The problem:
In this data, count the lines in which "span" appears and give only that number.
***
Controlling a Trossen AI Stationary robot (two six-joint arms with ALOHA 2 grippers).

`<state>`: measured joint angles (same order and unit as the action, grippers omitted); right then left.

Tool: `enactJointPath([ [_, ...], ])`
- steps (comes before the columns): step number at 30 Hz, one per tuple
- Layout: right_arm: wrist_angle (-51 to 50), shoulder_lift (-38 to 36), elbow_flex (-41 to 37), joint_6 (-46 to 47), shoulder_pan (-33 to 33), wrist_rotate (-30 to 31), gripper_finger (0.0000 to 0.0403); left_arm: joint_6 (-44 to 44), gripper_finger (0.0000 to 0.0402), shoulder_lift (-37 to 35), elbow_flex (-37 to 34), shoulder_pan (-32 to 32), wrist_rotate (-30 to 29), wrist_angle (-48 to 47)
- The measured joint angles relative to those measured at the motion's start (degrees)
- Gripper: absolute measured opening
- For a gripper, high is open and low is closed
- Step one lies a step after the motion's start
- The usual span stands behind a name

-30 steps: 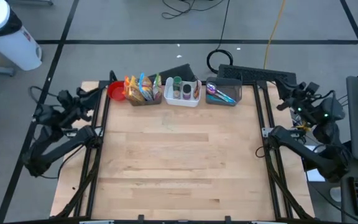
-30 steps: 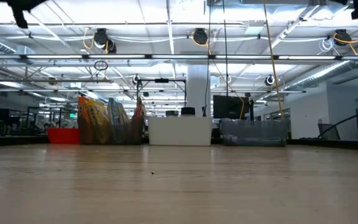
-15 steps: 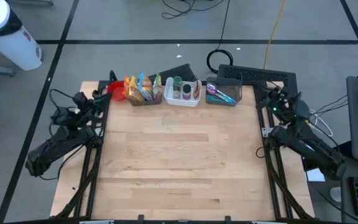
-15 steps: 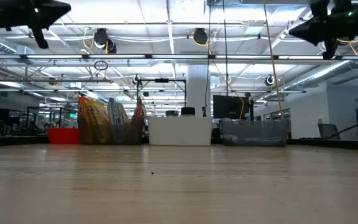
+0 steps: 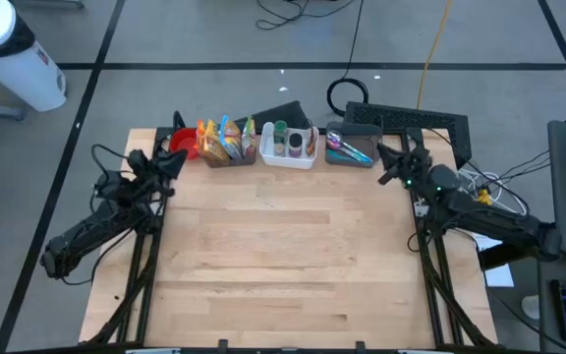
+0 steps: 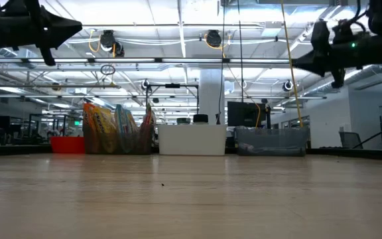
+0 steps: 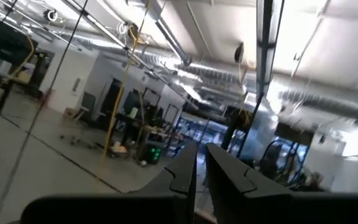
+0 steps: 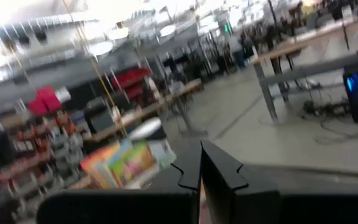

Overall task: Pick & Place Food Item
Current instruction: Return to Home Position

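While both dark arms reach in over the side edges of the pale wooden table (image 5: 283, 256), the food sits sorted in the row of containers along the far edge. From the left, that row starts with a round red bowl (image 5: 183, 146). Just beside it is the left black bin (image 5: 226, 160), packed with upright, brightly coloured noodle packs (image 5: 222, 138). Next comes the white rectangular bin (image 5: 288, 160), with several seasoning bottles (image 5: 285, 143) standing in it. A little apart on the right is a dark bin (image 5: 362, 161) with what seem to be blue and purple plastic utensils (image 5: 347, 147) lying in it.

Over the table's left edge, near the red bowl, the left gripper (image 5: 175, 161) points toward the far side. In its wrist view the two dark fingers (image 7: 182, 177) stand almost together, with only a thin slit between them and nothing in it.

Over the right edge, near the dark bin, the right gripper (image 5: 381, 164) points inward across the table. Its fingers (image 8: 219, 174) are pressed together, holding nothing.

Seen level across the table, both grippers are high above the wood, well apart from every container.
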<state>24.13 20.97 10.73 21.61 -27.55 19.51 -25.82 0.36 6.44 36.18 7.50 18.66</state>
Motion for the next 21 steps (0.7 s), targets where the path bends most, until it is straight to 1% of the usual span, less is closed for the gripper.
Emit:
enactJointPath([
  [2,-1.7,0.0,-1.3,0.9,0.2,0.0,0.0001,1.6,0.0041,0.0,0.0,0.0,0.0,-0.6],
  [6,-2.3,-1.1,-4.0,5.8,0.3,-1.2,0.0001,3.0,0.0042,0.0,0.0,0.0,0.4,-2.8],
  [8,-2.3,-2.2,-4.7,6.2,0.3,-3.4,0.0001,3.1,0.0042,0.0,0.0,0.0,2.1,-3.9],
  [11,-2.5,-4.0,-5.1,5.7,0.3,-4.4,0.0001,3.0,0.0042,0.0,0.0,0.0,6.4,-5.2],
  [13,-3.5,-5.3,-5.1,4.7,0.3,-4.4,0.0001,2.8,0.0042,0.0,0.0,0.0,7.5,-6.2],
  [18,-12.0,-8.3,-5.1,4.9,0.3,-4.4,0.0,3.3,0.0042,0.0,0.0,0.0,7.4,-12.3],
  [21,-14.5,-9.3,-5.1,6.3,0.3,-4.3,0.0001,4.4,0.0042,0.0,0.0,0.0,5.2,-14.4],
])
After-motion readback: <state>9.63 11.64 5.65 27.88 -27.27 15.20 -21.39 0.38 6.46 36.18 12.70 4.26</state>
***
Solution for this problem:
2